TASK GOAL → All of the records below are to be copied exactly.

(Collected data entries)
****

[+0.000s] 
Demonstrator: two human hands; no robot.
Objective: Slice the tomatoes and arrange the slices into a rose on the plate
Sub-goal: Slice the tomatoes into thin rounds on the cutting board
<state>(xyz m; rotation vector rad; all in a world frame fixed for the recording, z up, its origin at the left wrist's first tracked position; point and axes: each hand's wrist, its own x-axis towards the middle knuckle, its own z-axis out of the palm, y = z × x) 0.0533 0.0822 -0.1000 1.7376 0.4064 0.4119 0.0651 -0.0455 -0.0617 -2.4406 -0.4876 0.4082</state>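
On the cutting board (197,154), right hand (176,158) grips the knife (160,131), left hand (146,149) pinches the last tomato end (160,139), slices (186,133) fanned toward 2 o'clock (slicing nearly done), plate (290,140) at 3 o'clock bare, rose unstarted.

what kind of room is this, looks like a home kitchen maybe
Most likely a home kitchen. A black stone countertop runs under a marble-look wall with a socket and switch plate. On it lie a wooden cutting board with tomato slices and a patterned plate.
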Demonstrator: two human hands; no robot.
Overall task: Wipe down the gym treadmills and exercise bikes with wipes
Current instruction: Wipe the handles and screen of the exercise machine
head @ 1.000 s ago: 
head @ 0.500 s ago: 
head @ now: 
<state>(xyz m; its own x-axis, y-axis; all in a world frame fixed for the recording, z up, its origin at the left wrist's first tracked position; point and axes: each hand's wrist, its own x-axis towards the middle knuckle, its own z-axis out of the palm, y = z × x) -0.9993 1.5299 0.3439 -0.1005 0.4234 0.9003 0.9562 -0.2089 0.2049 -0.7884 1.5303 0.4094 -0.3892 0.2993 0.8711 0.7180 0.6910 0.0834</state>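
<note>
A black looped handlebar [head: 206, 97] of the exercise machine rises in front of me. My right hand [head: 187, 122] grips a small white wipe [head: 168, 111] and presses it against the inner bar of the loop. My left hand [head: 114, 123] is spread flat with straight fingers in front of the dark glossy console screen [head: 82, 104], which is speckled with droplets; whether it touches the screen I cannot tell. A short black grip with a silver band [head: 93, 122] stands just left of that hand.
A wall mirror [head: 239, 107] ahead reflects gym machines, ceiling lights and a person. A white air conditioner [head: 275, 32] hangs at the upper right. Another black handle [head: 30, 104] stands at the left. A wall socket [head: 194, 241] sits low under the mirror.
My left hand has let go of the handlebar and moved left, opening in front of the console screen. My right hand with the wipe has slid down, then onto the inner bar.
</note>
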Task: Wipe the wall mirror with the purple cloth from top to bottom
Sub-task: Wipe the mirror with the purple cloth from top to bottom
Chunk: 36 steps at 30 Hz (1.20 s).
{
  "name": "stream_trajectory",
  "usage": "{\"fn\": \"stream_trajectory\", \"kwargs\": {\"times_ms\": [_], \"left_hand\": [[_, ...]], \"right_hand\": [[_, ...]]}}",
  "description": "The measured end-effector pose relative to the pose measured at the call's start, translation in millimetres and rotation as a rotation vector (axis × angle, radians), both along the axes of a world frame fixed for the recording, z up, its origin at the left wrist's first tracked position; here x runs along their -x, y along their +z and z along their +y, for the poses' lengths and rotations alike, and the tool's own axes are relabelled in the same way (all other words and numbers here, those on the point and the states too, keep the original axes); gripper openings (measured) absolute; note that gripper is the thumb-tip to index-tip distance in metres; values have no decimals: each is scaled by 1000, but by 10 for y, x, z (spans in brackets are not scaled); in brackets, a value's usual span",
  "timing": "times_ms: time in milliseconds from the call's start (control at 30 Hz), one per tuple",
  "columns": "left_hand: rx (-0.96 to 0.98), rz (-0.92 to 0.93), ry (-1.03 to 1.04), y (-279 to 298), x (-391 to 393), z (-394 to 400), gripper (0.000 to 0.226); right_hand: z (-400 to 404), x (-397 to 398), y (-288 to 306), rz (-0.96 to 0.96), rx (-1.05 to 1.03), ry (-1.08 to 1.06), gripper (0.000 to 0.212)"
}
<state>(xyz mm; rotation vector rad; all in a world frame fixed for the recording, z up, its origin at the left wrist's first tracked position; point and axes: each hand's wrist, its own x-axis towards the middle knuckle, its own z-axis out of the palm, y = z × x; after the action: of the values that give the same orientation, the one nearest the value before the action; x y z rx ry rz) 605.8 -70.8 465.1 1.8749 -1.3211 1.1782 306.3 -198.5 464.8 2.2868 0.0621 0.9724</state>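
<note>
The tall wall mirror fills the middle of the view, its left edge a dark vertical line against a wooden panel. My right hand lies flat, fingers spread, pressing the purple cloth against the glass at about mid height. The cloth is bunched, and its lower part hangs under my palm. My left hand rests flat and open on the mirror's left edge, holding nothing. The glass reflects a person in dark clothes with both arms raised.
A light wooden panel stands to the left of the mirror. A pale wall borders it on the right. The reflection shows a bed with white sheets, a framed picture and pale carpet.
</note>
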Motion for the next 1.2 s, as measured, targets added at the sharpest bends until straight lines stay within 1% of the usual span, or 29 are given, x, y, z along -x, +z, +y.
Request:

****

ANSWER BOX →
[+0.000s] 
Demonstrator: two human hands; no robot.
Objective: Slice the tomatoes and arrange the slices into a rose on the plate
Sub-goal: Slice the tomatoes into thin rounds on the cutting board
<state>(xyz m; rotation vector rad; all in a world frame fixed for the recording, z up, its origin at the left wrist's first tracked position; point and axes: each hand's wrist, its own x-axis towards the middle knuckle, its own z-axis out of the palm, y = z × x) 0.0533 0.0822 -0.1000 1.7376 0.4064 0.4119 0.0651 -0.0455 -0.0617 -2.4406 -0.4876 0.4082</state>
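On the cutting board (197,154), right hand (176,158) grips the knife (160,131), left hand (146,149) pinches the last tomato end (160,139), slices (186,133) fanned toward 2 o'clock (slicing nearly done), plate (290,140) at 3 o'clock bare, rose unstarted.

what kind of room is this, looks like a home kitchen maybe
Most likely a home kitchen. A black stone countertop runs under a marble-look wall with a socket and switch plate. On it lie a wooden cutting board with tomato slices and a patterned plate.
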Demonstrator: two human hands; no robot.
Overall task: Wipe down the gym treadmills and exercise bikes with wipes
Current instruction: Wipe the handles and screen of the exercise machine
head @ 1.000 s ago: 
head @ 0.500 s ago: 
head @ now: 
<state>(xyz m; its own x-axis, y-axis; all in a world frame fixed for the recording, z up, its origin at the left wrist's first tracked position; point and axes: each hand's wrist, its own x-axis towards the middle knuckle, its own z-axis out of the palm, y = z × x) -0.9993 1.5299 0.3439 -0.1005 0.4234 0.9003 0.9562 -0.2089 0.2049 -0.7884 1.5303 0.4094 -0.3892 0.2993 0.8711 0.7180 0.6910 0.0834</state>
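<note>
A black looped handlebar [head: 206, 97] of the exercise machine rises in front of me. My right hand [head: 187, 122] grips a small white wipe [head: 168, 111] and presses it against the inner bar of the loop. My left hand [head: 114, 123] is spread flat with straight fingers in front of the dark glossy console screen [head: 82, 104], which is speckled with droplets; whether it touches the screen I cannot tell. A short black grip with a silver band [head: 93, 122] stands just left of that hand.
A wall mirror [head: 239, 107] ahead reflects gym machines, ceiling lights and a person. A white air conditioner [head: 275, 32] hangs at the upper right. Another black handle [head: 30, 104] stands at the left. A wall socket [head: 194, 241] sits low under the mirror.
My left hand has let go of the handlebar and moved left, opening in front of the console screen. My right hand with the wipe has slid down, then onto the inner bar.
</note>
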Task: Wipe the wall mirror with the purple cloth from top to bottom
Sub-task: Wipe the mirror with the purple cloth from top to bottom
Chunk: 36 steps at 30 Hz (1.20 s).
{
  "name": "stream_trajectory",
  "usage": "{\"fn\": \"stream_trajectory\", \"kwargs\": {\"times_ms\": [_], \"left_hand\": [[_, ...]], \"right_hand\": [[_, ...]]}}",
  "description": "The measured end-effector pose relative to the pose measured at the call's start, translation in millimetres and rotation as a rotation vector (axis × angle, radians), both along the axes of a world frame fixed for the recording, z up, its origin at the left wrist's first tracked position; here x runs along their -x, y along their +z and z along their +y, for the poses' lengths and rotations alike, and the tool's own axes are relabelled in the same way (all other words and numbers here, those on the point and the states too, keep the original axes); gripper openings (measured) absolute; note that gripper is the thumb-tip to index-tip distance in metres; values have no decimals: each is scaled by 1000, but by 10 for y, x, z (spans in brackets are not scaled); in brackets, a value's usual span",
  "timing": "times_ms: time in milliseconds from the call's start (control at 30 Hz), one per tuple",
  "columns": "left_hand: rx (-0.96 to 0.98), rz (-0.92 to 0.93), ry (-1.03 to 1.04), y (-279 to 298), x (-391 to 393), z (-394 to 400), gripper (0.000 to 0.226); right_hand: z (-400 to 404), x (-397 to 398), y (-288 to 306), rz (-0.96 to 0.96), rx (-1.05 to 1.03), ry (-1.08 to 1.06), gripper (0.000 to 0.212)"
}
<state>(xyz mm; rotation vector rad; all in a world frame fixed for the recording, z up, its origin at the left wrist's first tracked position; point and axes: each hand's wrist, its own x-axis towards the middle knuckle, its own z-axis out of the palm, y = z × x; after the action: of the values that give the same orientation, the one nearest the value before the action; x y z rx ry rz) 605.8 -70.8 465.1 1.8749 -1.3211 1.1782 306.3 -198.5 464.8 2.2868 0.0621 0.9724</state>
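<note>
The tall wall mirror fills the middle of the view, its left edge a dark vertical line against a wooden panel. My right hand lies flat, fingers spread, pressing the purple cloth against the glass at about mid height. The cloth is bunched, and its lower part hangs under my palm. My left hand rests flat and open on the mirror's left edge, holding nothing. The glass reflects a person in dark clothes with both arms raised.
A light wooden panel stands to the left of the mirror. A pale wall borders it on the right. The reflection shows a bed with white sheets, a framed picture and pale carpet.
</note>
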Motion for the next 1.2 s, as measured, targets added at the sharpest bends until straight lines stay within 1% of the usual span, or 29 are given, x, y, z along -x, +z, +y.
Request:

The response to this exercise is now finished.